Quarta-feira, 7 de Maio de 2008

No fim-de-semana passado aconteceu o reavivar de um conflito histórico: drogas ou álcool. As drogas foram representadas pelos simpáticos e pedrados fumadores de cannabis, que fizeram uma não menos simpática e pedrada manifestação. Do lado dos alcoólicos, fizeram notícia um não menos alegre casal de turistas irlandeses que, na primeira noite da sua chegada ao típico e tradicional Algarve, apanharam um grande pifo. Coisa que em si não teria nada de extraordinário. Nada que ninguém não tenha já visto na 24 de Julho ou à saída das discotecas depois das cinco da madrugada. Dois pormenores, no entanto, marcaram a diferença.

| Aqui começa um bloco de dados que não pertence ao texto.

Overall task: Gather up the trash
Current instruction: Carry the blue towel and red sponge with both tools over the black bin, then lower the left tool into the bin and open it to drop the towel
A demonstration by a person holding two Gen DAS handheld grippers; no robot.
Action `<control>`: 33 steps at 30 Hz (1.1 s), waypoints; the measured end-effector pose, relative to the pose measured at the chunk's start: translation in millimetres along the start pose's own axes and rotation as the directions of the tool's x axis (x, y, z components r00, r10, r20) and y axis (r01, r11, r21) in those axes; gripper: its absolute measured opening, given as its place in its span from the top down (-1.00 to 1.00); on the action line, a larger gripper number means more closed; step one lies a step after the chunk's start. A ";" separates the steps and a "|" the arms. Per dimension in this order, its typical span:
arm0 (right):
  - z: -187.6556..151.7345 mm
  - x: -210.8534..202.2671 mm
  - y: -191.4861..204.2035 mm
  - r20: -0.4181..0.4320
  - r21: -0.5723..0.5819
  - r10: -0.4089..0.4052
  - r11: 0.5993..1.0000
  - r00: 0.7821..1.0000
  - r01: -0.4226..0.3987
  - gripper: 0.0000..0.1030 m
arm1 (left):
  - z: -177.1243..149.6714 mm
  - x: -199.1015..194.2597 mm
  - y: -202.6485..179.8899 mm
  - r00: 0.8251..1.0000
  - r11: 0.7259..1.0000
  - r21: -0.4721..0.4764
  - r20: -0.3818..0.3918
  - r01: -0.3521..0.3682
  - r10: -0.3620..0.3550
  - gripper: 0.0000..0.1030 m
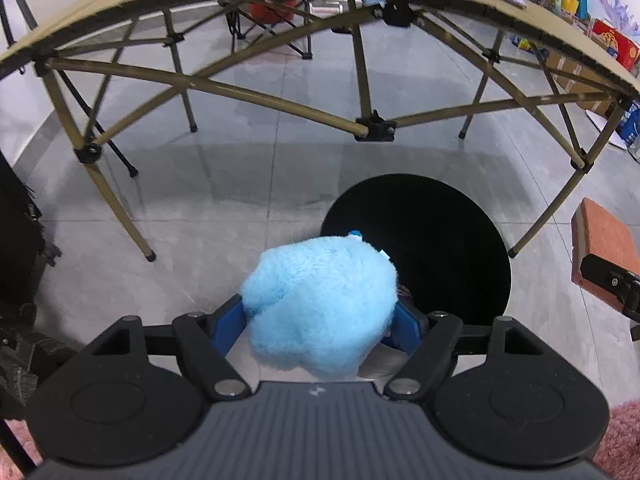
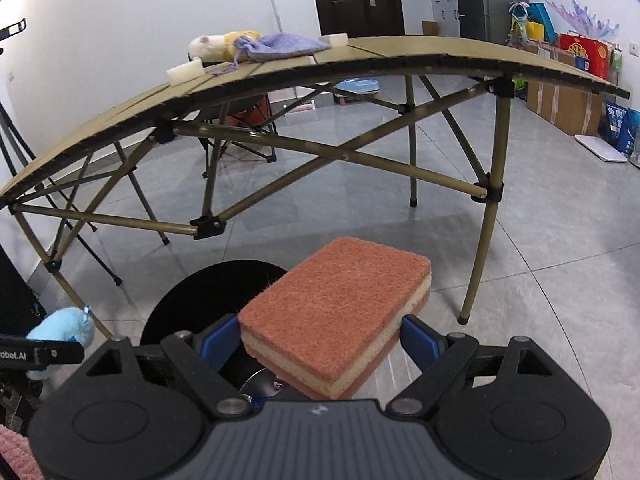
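Drop-off step. Left gripper (image 1: 320,316) has its jaws about half open, clamped on a blue plush (image 1: 320,300), held at the near rim of the black bin (image 1: 440,240), partly over its mouth. Right gripper (image 2: 320,336) has its jaws wide, clamped on the orange sponge (image 2: 336,316), also at the bin's near edge, right of the plush. The bin stands on the floor in front of the folding table (image 2: 360,60). Next, I'd judge: bring both items fully over the bin mouth, then open the jaws. Risk: the sponge looks only partly over the bin.

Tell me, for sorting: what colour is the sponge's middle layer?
Pale cream, between two orange-pink scrub faces of the sponge; right wrist view shows it best.
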State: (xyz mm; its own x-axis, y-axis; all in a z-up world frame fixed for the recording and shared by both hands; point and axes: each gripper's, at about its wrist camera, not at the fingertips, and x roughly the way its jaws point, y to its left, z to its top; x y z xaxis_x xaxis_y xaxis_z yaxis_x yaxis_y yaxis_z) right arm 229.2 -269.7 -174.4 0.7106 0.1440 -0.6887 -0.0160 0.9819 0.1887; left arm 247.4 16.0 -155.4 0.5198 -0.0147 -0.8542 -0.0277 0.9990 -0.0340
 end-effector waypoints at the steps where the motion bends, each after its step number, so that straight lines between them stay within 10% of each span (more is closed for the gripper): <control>1: 0.7 1.9 -1.3 -0.002 0.004 -0.003 1.000 1.000 0.003 -0.68 | 1.1 4.0 -2.2 1.000 1.000 0.002 -0.010 0.006 -0.006 -0.48; 33: -2.7 40.8 -48.0 -0.066 0.104 -0.036 0.994 0.997 0.043 -0.68 | 21.7 70.2 -82.7 0.990 0.994 0.101 -0.137 0.044 -0.030 -0.48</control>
State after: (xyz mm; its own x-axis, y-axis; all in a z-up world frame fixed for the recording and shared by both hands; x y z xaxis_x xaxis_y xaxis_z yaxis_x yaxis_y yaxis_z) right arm 257.1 -310.6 -213.5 0.6627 0.1164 -0.7398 0.0876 0.9690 0.2310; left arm 304.7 -66.8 -201.3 0.3982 -0.0504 -0.9159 0.0818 0.9965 -0.0193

Eram dez da noite e o casal de irlandeses estava acompanhado dos seus três filhos de um, dois e seis anos. Está claro que este incidente foi uma má publicidade para o alcoolismo. Mas também para qualidade da hotelaria algarvia. Um bom recepcionista resolvia a situação em prol dos seus clientes em vez de chamar a Polícia e talvez os jornais. Se tivesse sido a Britney Spears, teria feito o mesmo? Claro que não estou a defender a irresponsabilidade alcoólica dos pais. Pelo menos, hoje não. Mas é possível que haja atenuantes. Por exemplo, que estas fossem as suas férias de sonho e de repente se tenham apercebido de que o Algarve não é exactamente o que esperavam. Ou que estivessem tão contentes, tão contentes porque afinal não era tão mau como pensavam. Ou simplesmente, como os pais da Maddie, pensaram que estavam seguros. Enfim, se há atenuantes para homicidas, qual é o mal de os procurar nos alcoólicos? Mas voltando aos pedrados, compreendo a sua indignação. Estaria igualmente revoltado se fosse legal beber uma vodka, mas fosse crime comprá-la ou destilá-la em casa. Fora isso, tudo bem.